# rb30



## driftinS13 (Jun 24, 2003)

hey i dont kno much about the rb30..is it a det or just an e? whats it hp rating? can it fit in a 91' 240sx? where can i buy one?

thanx


----------



## Nizmodore (May 9, 2003)

The RB30 is an Australian only engine. It was desgined and built on contract for another company, Holden (see the RB was never intended for Nissan). These engines are as tough as nails and produce great low down torque. They are also very cheap (in Australia) a Complete RB30E going for $350.
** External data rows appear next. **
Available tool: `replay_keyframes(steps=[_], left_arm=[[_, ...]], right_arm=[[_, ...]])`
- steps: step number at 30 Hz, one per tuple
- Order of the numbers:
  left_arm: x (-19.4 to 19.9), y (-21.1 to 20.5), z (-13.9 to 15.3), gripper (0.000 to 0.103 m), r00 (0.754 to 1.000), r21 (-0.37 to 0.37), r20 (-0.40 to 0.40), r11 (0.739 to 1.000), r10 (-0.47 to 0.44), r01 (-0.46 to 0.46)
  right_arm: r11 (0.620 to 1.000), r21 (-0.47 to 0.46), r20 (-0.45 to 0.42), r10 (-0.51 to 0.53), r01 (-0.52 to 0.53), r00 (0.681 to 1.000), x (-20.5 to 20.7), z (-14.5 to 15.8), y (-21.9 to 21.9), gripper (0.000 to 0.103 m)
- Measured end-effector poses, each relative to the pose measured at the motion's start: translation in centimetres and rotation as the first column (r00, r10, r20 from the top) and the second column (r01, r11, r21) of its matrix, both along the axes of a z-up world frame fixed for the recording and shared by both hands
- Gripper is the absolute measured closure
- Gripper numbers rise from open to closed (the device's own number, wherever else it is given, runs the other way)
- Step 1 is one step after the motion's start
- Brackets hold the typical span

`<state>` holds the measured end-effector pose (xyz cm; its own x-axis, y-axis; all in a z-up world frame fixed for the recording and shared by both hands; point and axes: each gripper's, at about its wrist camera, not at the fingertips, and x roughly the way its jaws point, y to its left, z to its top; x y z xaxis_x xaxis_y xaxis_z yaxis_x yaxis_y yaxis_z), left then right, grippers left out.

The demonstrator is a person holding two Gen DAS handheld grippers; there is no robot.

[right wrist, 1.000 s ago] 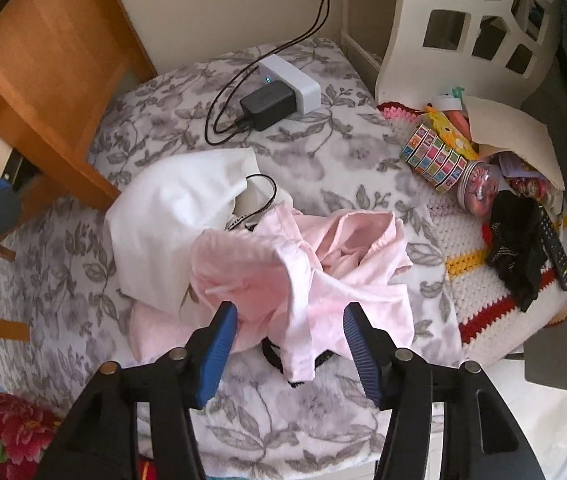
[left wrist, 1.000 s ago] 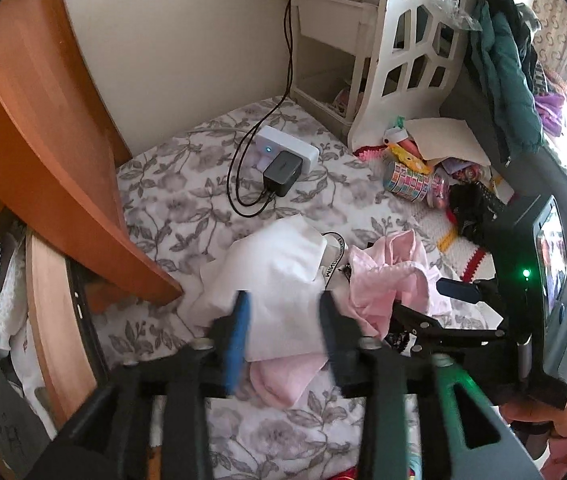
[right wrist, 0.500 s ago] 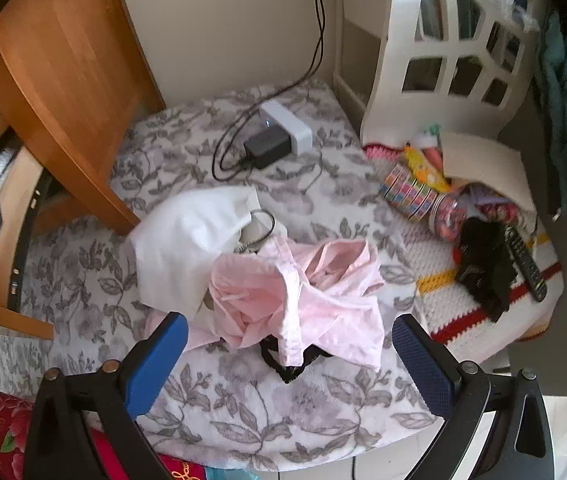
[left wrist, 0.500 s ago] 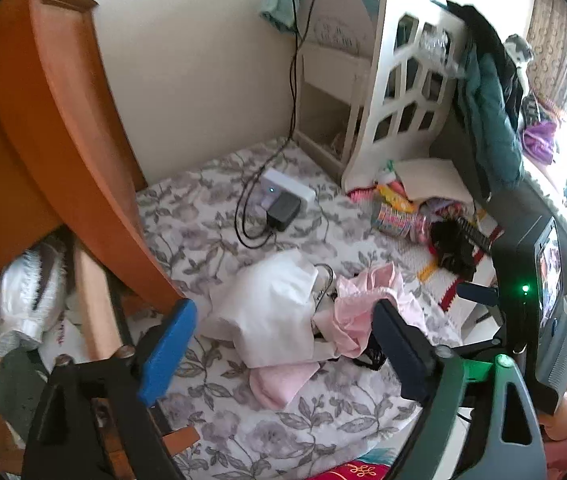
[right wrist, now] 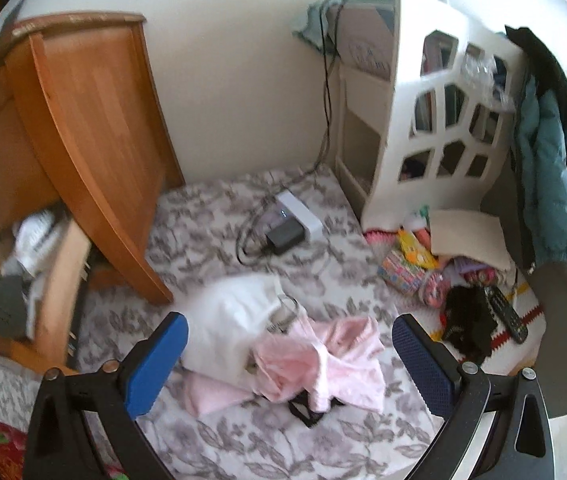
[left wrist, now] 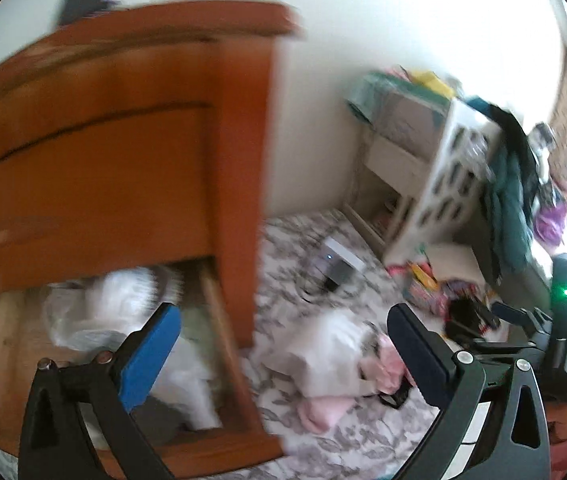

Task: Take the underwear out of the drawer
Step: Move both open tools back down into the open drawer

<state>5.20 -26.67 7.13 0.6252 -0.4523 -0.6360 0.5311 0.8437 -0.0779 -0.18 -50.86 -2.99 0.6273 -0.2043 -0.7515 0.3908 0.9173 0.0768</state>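
Two hand-held grippers, left (left wrist: 283, 344) and right (right wrist: 289, 354), are held wide open, empty. One drawer (left wrist: 219, 336) is seen open; two garments, white (right wrist: 235, 312) and pink (right wrist: 323, 364), are laid on the bed (right wrist: 203, 216).

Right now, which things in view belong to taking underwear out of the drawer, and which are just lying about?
Part of the job:
- open wooden drawer, clothes still inside
- pink underwear and white garment on the floral bedspread
- left gripper and right gripper, jaws open, empty

Lying about:
- charger
- remote control
- teal jacket
- white shelf
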Motion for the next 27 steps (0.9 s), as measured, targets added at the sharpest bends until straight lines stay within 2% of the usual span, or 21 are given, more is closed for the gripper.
replay_keyframes(steps=[3, 6, 9, 14, 20, 24, 27], left_arm=[[0.9, 4.3, 1.0, 0.0, 0.997, -0.053, 0.017, 0.996, 0.077, -0.076], [1.7, 9.0, 1.6, 0.0, 0.988, -0.118, 0.017, 0.981, 0.156, -0.153], [2.2, 13.4, 1.8, 0.0, 0.97, -0.154, 0.006, 0.959, 0.242, -0.238], [2.7, 19.2, 1.0, 0.0, 0.932, -0.168, -0.035, 0.918, 0.36, -0.361], [2.1, 25.1, -0.6, 0.0, 0.89, -0.187, -0.067, 0.871, 0.451, -0.455], [2.0, 27.1, -1.5, 0.0, 0.876, -0.201, -0.087, 0.853, 0.474, -0.481], [2.5, 28.0, -2.1, 0.0, 0.878, -0.212, -0.105, 0.853, 0.466, -0.478]], right_arm=[[1.0, 0.012, 0.065, 0.011, -0.012, 0.998, 0.6, 1.5, 1.4, 0.0], [0.999, 0.018, 0.095, 0.044, -0.046, 0.995, 1.6, 2.7, 3.4, 0.0], [0.996, 0.01, 0.126, 0.088, -0.09, 0.988, 2.6, 4.1, 6.3, 0.0], [0.986, 0.046, 0.18, 0.151, -0.162, 0.972, 3.9, 5.5, 11.0, 0.0], [0.956, 0.055, 0.17, 0.276, -0.289, 0.946, 6.1, 5.5, 17.5, 0.0], [0.938, 0.046, 0.141, 0.334, -0.343, 0.932, 7.3, 4.9, 20.9, 0.0], [0.922, 0.043, 0.111, 0.378, -0.385, 0.919, 8.1, 4.2, 23.0, 0.0]])
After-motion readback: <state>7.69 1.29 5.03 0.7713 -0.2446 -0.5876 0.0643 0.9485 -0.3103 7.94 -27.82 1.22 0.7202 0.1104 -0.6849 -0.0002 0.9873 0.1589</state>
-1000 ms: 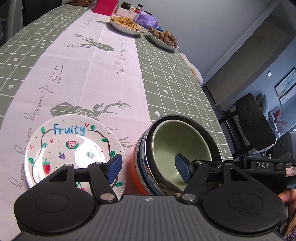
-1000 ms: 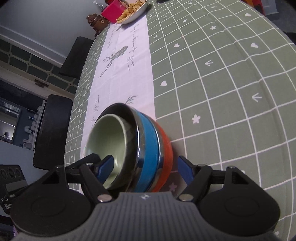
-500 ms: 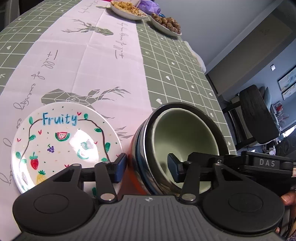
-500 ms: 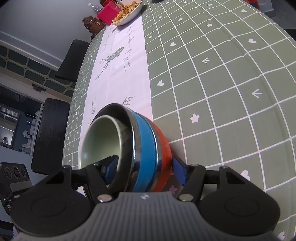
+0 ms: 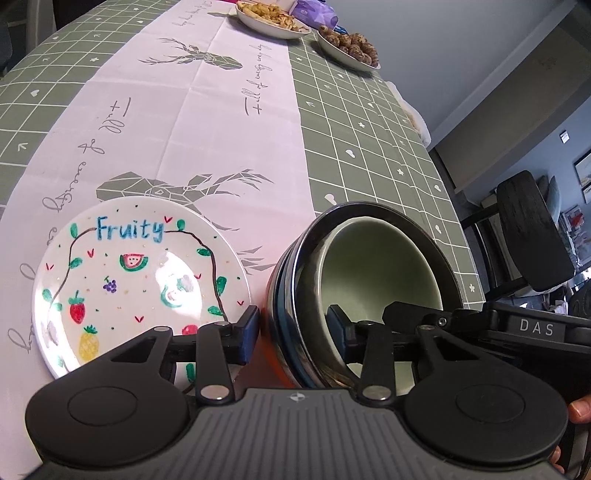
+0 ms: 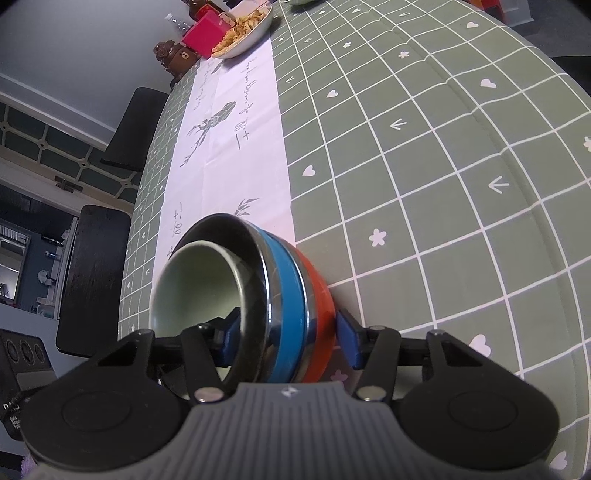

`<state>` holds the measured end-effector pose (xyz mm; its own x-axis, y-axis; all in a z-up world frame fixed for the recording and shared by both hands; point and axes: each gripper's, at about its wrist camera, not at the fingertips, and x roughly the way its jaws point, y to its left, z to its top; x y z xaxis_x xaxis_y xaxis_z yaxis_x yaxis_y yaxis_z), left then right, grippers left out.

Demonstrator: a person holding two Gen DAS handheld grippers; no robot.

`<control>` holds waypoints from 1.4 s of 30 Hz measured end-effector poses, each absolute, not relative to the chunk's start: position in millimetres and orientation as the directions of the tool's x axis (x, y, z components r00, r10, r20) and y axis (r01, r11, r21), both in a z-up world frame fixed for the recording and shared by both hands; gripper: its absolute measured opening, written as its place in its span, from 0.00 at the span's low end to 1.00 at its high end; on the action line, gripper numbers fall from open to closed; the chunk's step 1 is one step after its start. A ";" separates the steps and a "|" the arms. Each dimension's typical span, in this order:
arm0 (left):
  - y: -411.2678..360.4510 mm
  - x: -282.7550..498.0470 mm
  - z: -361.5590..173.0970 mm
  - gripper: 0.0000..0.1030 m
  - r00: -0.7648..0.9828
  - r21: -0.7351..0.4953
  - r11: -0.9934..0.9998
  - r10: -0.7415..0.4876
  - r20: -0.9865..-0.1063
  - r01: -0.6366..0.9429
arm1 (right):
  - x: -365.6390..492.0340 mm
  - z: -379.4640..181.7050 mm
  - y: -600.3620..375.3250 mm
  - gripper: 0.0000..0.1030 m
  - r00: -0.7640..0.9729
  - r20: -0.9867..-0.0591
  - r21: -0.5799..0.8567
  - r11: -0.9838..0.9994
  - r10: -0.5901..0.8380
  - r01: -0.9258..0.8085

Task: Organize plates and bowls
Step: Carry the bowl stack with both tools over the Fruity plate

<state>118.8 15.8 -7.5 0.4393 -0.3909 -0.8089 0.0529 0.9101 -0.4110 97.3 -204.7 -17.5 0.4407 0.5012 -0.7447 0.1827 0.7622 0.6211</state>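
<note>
Bottom centre of both views: a stack of bowls (image 5: pixel 354 291) on the tablecloth (image 6: pixel 424 155), pale green bowl (image 6: pixel 195 284) nested innermost, then steel, blue, orange. Left gripper (image 5: pixel 293 330) clamped across the stack's wall, one finger inside the green bowl, one outside. Right gripper (image 6: pixel 290 338) clamped likewise from the opposite side. Lower left of the left view, just beside the stack: a painted "Fruity" plate (image 5: pixel 136 277). Far top: snack dishes (image 5: pixel 271 18).
</note>
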 end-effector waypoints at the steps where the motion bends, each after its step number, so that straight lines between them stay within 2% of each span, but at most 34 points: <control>1: 15.2 117.7 -7.2 0.44 0.440 -0.408 0.911 -0.390 -0.809 0.057 | 96.4 -16.9 -205.0 0.50 0.442 -0.746 0.620 0.763 0.499 0.185; 15: 31.7 100.4 21.8 0.43 0.496 -0.424 0.905 -0.388 -0.777 0.043 | 92.0 14.4 -192.7 0.47 0.480 -0.723 0.619 0.774 0.497 0.132; 23: 65.9 102.9 36.7 0.43 0.488 -0.431 0.902 -0.359 -0.796 -0.039 | 110.9 29.6 -156.8 0.47 0.438 -0.729 0.615 0.784 0.526 0.082; 42: 127.3 113.3 23.4 0.43 0.442 -0.397 0.895 -0.278 -0.853 -0.204 | 151.8 6.9 -89.9 0.45 0.302 -0.758 0.623 0.779 0.579 0.070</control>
However the fun starts when you get the RB30ET (turbo version). This engine, only found in VL Commodores, and with a bit of work will produce 370kw (erm 500hp). Add a very light body and you have a Skyline killer on your hands....

http://www.calaisturbo.com

The turbo version was never put into any Nissan due to a deal they did with Holden.

The only RB30E powered Nissan car you'll find is the Australian built R31.

There is also no DOHC version of the RB30E/RB30ET, however due to the RB30E/RB30ET having the same bore as the RB25, you can fit a RB25DE/RB25DET head onto the RB30 Block and create a Hybrid RB30DET/RB30DE.......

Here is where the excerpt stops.